Men and women candidates are similarly persistent after losing elections
Rachel Bernhard & Justin de Benedictis-Kessner
Proceedings of the National Academy of Sciences, 29 June 2021
Abstract:
Are women more likely to quit politics after losing their first race than men? Women's first-time candidacies skyrocketed in the wake of the 2016 presidential election. Yet we have little sense of the long-term impact of this surge in women candidates on women's representation writ large: Inexperienced candidates are more likely to lose, and women might be especially discouraged by a loss. This might make the benefits of such a surge in candidacies fleeting. Using a regression discontinuity design and data that feature 212,805 candidates across 22,473 jurisdictions between 1950 and 2018, we find that women who narrowly lose these elections are no more likely to quit politics than men who narrowly lose. Drawing on scholarship on women's lower political ambition, we interpret these findings to mean that women's decision-making differs from men's at the point of entry into politics - not at the point of reentry.

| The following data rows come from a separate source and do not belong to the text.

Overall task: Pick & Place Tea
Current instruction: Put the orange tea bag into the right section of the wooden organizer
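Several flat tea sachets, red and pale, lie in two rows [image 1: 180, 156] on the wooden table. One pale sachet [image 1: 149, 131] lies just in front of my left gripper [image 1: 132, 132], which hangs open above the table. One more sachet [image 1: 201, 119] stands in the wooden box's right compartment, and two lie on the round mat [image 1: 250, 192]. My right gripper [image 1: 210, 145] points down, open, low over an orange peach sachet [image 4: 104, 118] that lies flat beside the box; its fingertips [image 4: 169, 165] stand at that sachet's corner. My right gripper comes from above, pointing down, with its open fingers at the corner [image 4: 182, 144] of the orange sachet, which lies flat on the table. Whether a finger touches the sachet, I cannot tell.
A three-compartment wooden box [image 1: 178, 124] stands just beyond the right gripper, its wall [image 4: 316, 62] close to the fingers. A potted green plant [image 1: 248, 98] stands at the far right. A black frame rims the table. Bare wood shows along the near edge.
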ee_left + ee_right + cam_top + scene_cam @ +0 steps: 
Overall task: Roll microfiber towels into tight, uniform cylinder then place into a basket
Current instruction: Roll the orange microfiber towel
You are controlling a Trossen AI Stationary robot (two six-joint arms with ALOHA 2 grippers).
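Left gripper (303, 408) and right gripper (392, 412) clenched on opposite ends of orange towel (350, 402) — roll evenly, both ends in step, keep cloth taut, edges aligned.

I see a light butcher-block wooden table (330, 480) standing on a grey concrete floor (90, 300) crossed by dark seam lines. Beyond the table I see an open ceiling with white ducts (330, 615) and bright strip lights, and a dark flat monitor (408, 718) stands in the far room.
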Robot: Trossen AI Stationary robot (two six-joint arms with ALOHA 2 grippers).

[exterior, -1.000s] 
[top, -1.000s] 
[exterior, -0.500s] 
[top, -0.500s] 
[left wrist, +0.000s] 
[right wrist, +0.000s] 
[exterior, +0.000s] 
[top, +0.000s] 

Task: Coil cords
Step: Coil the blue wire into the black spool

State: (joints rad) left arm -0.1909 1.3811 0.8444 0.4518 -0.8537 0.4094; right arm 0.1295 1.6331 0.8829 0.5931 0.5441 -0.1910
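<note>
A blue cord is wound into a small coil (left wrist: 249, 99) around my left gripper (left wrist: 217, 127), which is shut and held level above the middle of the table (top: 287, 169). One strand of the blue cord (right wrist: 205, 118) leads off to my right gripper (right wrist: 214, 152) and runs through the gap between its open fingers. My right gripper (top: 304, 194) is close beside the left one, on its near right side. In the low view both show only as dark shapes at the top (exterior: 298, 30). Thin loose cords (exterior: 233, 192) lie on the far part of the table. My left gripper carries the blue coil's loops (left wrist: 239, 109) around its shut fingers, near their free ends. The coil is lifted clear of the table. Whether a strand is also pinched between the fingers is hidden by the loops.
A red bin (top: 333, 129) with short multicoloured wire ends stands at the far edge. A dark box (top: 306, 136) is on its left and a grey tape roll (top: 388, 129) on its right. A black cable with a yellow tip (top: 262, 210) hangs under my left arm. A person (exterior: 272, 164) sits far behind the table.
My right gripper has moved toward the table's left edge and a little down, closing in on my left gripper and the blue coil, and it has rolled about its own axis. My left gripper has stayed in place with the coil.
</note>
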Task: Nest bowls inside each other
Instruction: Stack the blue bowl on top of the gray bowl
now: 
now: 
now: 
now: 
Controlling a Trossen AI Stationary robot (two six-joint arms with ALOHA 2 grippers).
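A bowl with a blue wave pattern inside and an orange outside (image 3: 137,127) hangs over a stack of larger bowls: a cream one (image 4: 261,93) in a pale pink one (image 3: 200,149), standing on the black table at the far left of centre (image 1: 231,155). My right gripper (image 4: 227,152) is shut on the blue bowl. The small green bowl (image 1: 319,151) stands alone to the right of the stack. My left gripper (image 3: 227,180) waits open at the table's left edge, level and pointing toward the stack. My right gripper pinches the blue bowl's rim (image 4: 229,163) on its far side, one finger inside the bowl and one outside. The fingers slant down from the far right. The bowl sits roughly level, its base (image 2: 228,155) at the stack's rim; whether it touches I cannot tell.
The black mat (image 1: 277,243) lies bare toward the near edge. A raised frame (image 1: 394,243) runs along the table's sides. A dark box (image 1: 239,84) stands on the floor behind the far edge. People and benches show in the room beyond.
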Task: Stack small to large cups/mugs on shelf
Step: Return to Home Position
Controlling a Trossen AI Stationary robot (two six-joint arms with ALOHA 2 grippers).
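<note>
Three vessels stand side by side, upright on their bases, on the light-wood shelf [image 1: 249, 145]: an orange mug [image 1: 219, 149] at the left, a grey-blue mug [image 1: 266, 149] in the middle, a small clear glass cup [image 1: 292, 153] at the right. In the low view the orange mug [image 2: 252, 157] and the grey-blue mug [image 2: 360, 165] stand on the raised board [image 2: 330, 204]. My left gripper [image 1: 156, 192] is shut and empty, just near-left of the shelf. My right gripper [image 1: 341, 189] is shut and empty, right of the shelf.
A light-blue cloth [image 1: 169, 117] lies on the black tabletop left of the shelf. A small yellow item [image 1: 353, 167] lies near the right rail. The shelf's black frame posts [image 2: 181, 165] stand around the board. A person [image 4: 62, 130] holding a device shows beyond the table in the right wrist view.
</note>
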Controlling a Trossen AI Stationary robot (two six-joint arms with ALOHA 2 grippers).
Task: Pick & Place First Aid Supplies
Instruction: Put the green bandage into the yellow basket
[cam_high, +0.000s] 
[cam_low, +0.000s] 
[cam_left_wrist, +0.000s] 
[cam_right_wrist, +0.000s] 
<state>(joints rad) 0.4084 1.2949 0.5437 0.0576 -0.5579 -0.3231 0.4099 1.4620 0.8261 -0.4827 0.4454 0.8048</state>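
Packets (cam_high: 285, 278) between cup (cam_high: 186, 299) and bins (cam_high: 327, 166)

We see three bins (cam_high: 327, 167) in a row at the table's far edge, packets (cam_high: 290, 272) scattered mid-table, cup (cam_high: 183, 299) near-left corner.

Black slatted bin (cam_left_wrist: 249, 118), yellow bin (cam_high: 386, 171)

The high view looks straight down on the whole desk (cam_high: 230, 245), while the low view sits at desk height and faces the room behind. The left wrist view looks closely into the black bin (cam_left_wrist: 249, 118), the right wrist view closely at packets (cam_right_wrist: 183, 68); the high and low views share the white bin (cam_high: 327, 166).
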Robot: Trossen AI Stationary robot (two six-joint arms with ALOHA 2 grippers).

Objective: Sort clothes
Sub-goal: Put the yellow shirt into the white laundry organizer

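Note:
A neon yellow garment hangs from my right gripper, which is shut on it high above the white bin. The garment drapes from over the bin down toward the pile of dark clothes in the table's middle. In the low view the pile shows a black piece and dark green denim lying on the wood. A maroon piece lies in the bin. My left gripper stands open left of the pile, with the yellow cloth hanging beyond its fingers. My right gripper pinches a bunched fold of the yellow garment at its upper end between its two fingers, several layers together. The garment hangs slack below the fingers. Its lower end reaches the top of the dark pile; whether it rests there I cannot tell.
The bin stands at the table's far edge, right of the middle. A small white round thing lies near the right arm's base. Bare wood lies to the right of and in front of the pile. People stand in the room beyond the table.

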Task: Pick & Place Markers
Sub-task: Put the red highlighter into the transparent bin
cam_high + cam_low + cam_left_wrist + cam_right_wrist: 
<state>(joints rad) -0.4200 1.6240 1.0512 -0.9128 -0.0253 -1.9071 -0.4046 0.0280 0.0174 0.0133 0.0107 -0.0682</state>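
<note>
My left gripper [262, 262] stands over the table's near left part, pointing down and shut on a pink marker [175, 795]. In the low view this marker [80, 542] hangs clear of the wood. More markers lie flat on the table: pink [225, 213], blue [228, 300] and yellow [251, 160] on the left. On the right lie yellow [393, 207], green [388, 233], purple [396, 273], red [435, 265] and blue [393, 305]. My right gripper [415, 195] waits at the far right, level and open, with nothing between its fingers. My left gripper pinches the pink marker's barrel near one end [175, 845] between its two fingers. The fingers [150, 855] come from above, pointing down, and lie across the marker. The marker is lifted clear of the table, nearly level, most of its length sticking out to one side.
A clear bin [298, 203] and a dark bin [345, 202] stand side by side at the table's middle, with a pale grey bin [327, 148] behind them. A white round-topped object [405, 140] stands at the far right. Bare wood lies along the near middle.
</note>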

Sleepy Joe? Recalling and Considering Donald Trump's Strategic Use of Nicknames
Tyler Johnson
Journal of Political Marketing, forthcoming
Abstract:
From the beginning of his first presidential run in 2015, Donald Trump regularly used nicknames to deride his opponents' appearances, demeanors, beliefs, or personal histories. Employing such nicknames defied norms of campaigning and captured media attention, but little is known about how these monikers penetrated public awareness, were perceived by the public, and shaped evaluations of those targeted. Examining Trump's effort to label Joe Biden as "Sleepy Joe" offers a window through which to begin to answer such questions. Findings from an August 2020 survey experiment reveal that those who participate in politics are likely to contemporaneously know the nicknames Trump is using during the campaign. Perceptions of nickname accuracy were shaped by political beliefs. Amongst a random subset of survey participants asked to consider the use and intent of "Sleepy Joe" more deeply, those who knew it going in and also approved of how the President did his job were the only ones to look significantly more negatively upon Biden. Subsequent findings also reveal the extent to which Americans have forgotten Trump's nicknames of past rivals, calling into question whether such a strategy leaves lasting legacies.